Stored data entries
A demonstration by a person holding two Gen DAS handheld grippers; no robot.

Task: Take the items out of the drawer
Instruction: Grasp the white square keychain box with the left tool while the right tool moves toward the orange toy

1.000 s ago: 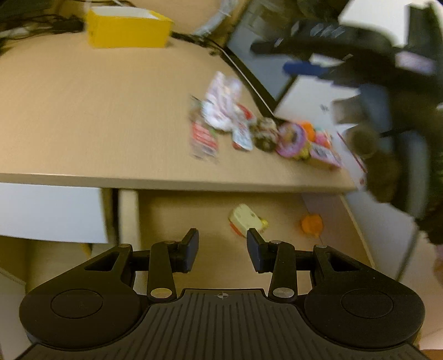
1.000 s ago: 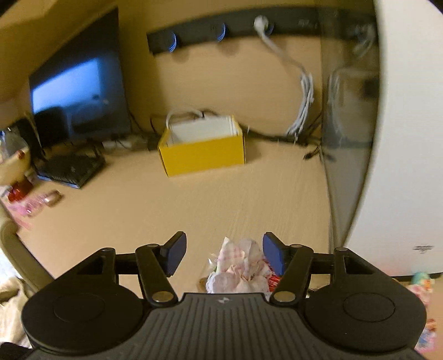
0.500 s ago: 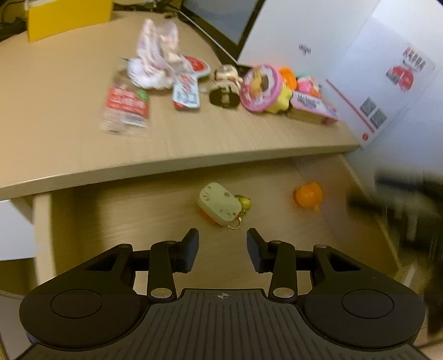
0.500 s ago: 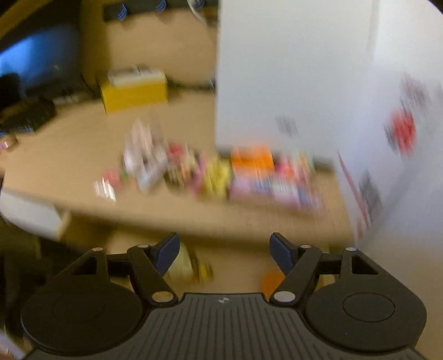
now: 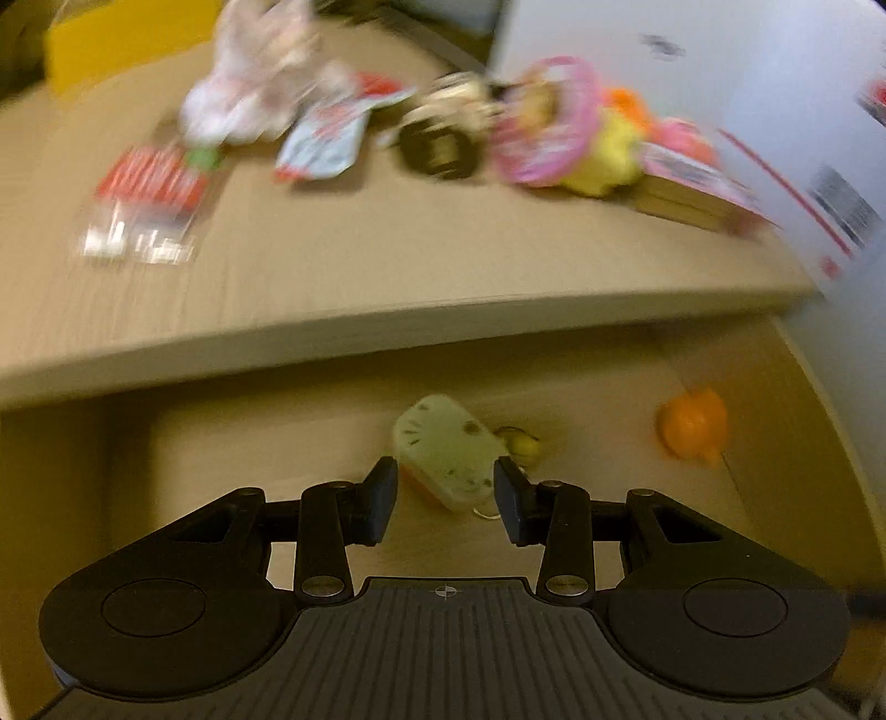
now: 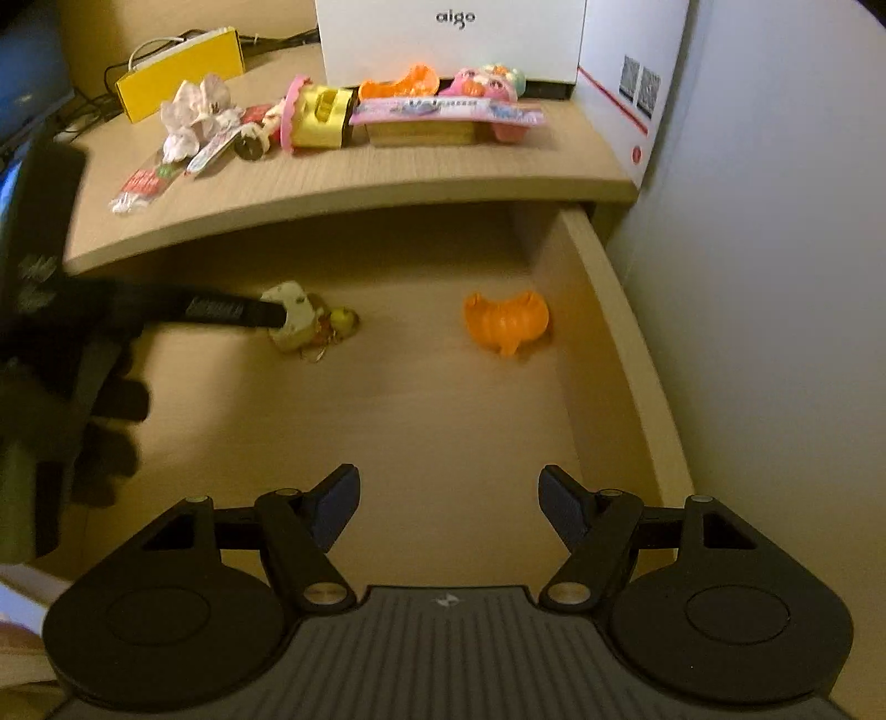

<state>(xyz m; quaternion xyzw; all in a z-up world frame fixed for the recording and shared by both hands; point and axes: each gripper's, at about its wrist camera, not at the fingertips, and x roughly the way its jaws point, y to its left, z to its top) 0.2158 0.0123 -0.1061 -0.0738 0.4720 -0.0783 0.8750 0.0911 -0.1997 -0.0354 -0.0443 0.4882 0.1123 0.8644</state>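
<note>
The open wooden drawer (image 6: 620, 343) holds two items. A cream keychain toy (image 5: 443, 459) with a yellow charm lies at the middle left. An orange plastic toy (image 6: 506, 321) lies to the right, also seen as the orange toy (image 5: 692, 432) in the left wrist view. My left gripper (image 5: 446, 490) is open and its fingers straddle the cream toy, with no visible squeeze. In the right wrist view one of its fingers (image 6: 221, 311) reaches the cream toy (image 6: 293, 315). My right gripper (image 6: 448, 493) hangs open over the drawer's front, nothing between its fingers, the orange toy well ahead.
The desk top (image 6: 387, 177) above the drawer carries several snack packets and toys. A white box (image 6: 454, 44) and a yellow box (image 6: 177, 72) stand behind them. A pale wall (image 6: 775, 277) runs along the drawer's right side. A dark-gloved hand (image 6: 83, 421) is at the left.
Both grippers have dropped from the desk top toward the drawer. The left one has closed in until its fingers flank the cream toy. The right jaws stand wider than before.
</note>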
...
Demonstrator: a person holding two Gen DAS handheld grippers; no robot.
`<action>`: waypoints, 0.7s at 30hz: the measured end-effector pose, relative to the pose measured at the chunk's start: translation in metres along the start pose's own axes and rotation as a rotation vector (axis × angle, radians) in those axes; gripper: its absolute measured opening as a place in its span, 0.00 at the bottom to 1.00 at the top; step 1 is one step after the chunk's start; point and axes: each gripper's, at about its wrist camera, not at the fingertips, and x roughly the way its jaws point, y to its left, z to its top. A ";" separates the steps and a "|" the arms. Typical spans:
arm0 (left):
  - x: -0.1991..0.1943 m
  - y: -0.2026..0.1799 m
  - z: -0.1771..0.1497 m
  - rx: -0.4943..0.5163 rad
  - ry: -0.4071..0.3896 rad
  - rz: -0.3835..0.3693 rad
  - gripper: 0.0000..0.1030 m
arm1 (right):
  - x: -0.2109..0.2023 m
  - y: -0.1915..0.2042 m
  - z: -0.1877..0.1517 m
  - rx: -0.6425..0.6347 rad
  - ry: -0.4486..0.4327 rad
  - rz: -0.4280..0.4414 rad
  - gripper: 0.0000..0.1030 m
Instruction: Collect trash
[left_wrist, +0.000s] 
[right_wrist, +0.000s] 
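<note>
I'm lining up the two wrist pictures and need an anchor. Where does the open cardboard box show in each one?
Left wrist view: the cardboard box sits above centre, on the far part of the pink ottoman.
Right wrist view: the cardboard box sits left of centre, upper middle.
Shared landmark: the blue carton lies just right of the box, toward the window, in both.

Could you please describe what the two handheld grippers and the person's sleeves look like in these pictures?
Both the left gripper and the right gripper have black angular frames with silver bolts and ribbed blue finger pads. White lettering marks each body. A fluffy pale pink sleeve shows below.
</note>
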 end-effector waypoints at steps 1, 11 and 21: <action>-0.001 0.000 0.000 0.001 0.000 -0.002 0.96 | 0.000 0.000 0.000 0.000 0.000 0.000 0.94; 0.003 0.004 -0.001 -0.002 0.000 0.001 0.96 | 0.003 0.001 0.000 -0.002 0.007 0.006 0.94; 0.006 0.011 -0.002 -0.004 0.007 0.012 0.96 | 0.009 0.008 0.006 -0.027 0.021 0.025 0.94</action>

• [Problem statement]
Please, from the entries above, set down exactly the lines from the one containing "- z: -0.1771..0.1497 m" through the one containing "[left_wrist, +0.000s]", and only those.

• [Exercise output]
  - z: -0.1771..0.1497 m
  - rx: -0.4943..0.5163 rad
  - ry: -0.4071..0.3896 rad
  - rz: -0.3835..0.3693 rad
  - gripper: 0.0000..0.1030 m
arm1 (right):
  - x: -0.2109..0.2023 m
  - y: -0.1915..0.2042 m
  - z: -0.1877..0.1517 m
  - rx: -0.6425..0.6347 rad
  - ry: -0.4486..0.4327 rad
  - rz: -0.4280..0.4414 rad
  - gripper: 0.0000..0.1030 m
Instruction: Collect trash
[left_wrist, +0.000s] 

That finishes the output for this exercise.